- [To do]:
Please state how many lines of the data below contain the word "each", offering nothing besides the number.

----- Exercise input

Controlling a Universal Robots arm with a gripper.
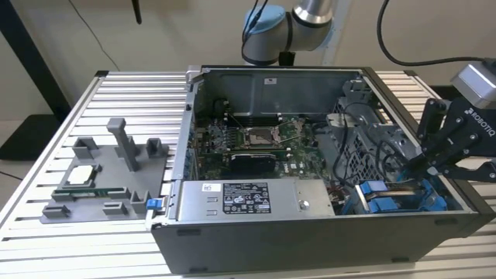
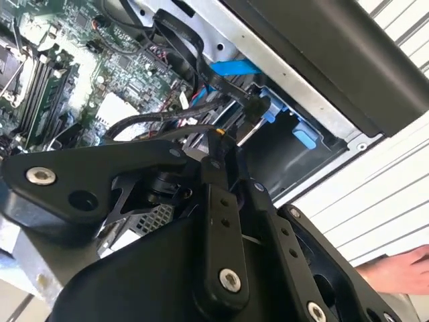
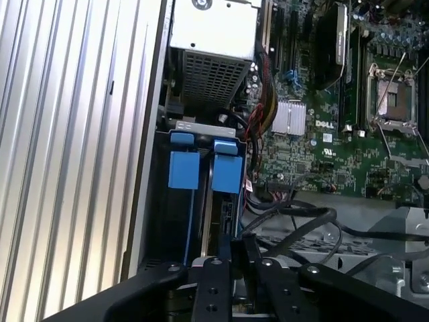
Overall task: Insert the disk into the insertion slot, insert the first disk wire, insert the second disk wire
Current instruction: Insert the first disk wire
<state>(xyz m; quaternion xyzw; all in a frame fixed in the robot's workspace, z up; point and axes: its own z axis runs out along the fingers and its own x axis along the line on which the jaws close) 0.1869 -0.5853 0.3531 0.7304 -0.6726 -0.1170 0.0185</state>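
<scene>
Ribbed aluminium counter carried an open grey computer case; beige wall behind, robot arm cut off at the top edge of the exterior view. Grey fixture block sat on the counter at centre left, just beside the case. Inside the case: green motherboard mid-frame, silver power-supply box below it.

Black gripper hung over the lower right corner of the case, above the insertion slot. The disk stood on edge inside that slot, blue carrier end showing; a second blue tab sat just beside it. Most of the drive body was hidden in the dark bay.

Jaws were drawn narrow, tips close together in both wrist views. Black cables looped right at the tips; couldn't tell whether one was pinched, or where their plugs ended, since the gripper body blocked that area. A person's hand was cut off at a corner of the second wrist view, resting on the counter outside the case.
</scene>
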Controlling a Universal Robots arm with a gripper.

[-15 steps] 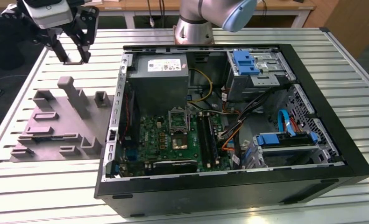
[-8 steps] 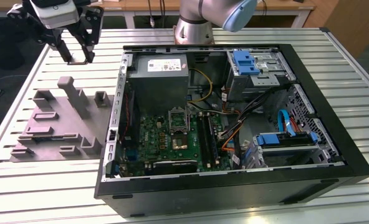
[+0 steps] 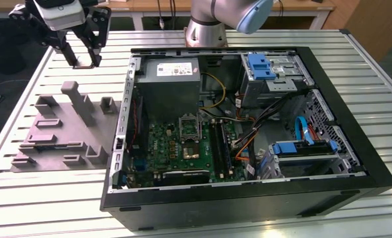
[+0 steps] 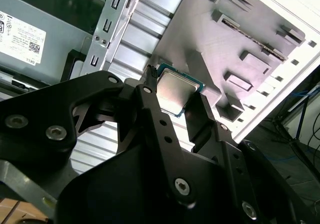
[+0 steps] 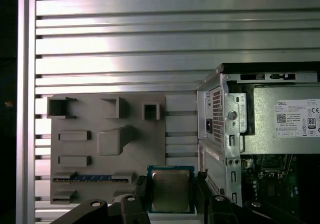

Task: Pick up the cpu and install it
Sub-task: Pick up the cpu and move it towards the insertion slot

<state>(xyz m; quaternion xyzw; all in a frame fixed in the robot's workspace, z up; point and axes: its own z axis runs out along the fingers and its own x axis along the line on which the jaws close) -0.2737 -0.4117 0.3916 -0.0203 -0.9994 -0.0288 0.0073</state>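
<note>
First wrist view: cpu (image 5: 170,190) in tool (image 5: 171,183)

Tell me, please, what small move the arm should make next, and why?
Probably carry the cpu across toward the motherboard: the gripper is shut on it, up near the fixture plate, outside the computer case.
</note>
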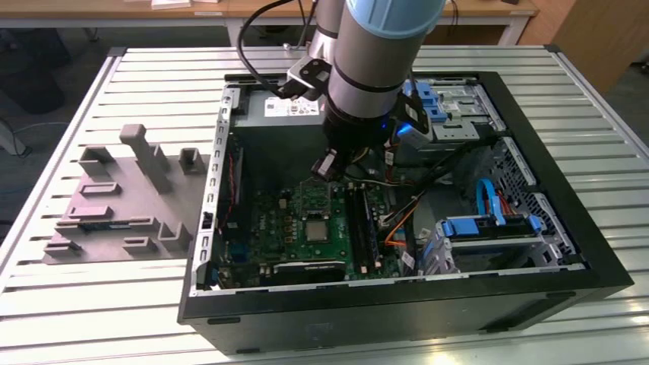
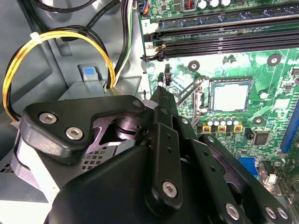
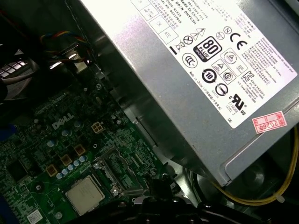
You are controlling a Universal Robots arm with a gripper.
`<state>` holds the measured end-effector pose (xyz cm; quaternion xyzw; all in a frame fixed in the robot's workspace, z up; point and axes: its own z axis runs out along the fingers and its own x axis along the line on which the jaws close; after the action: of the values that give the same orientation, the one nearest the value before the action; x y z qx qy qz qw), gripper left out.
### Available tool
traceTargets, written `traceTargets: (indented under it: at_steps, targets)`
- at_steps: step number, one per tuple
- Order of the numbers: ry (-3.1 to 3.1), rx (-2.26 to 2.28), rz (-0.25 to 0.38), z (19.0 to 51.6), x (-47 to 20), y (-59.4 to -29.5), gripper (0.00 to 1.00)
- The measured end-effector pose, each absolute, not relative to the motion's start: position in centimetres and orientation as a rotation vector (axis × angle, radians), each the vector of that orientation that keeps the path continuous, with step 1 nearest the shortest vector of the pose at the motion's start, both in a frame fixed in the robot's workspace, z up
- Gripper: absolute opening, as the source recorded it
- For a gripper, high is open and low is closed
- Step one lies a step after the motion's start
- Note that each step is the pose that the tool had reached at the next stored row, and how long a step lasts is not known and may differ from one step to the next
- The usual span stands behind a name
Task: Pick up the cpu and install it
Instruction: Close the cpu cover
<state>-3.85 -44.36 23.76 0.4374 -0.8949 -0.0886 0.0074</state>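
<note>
silver cpu point(image 2: 230, 96) sits in mobo socket; claw point(image 2: 161, 88) pinched together, empty, nearby.

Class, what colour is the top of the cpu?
Silver-grey, on the cpu in the green motherboard; clearest in the second wrist view.

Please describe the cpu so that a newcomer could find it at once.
Look into the open black computer case and find the green motherboard on its floor. Near its middle lies the cpu, in its socket. It is a flat silver square, while everything around it is green board or dark parts.
</note>
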Motion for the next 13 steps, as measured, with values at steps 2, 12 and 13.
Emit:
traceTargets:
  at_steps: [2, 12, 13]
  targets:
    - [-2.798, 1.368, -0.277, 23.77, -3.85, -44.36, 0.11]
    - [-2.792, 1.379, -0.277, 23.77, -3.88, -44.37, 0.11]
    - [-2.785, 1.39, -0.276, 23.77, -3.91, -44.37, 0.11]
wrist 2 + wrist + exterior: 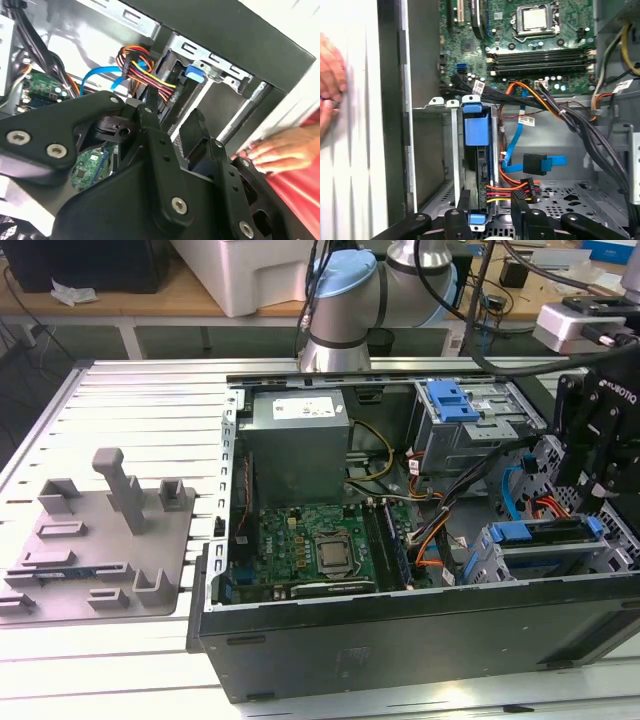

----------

- [Output for this task]:
2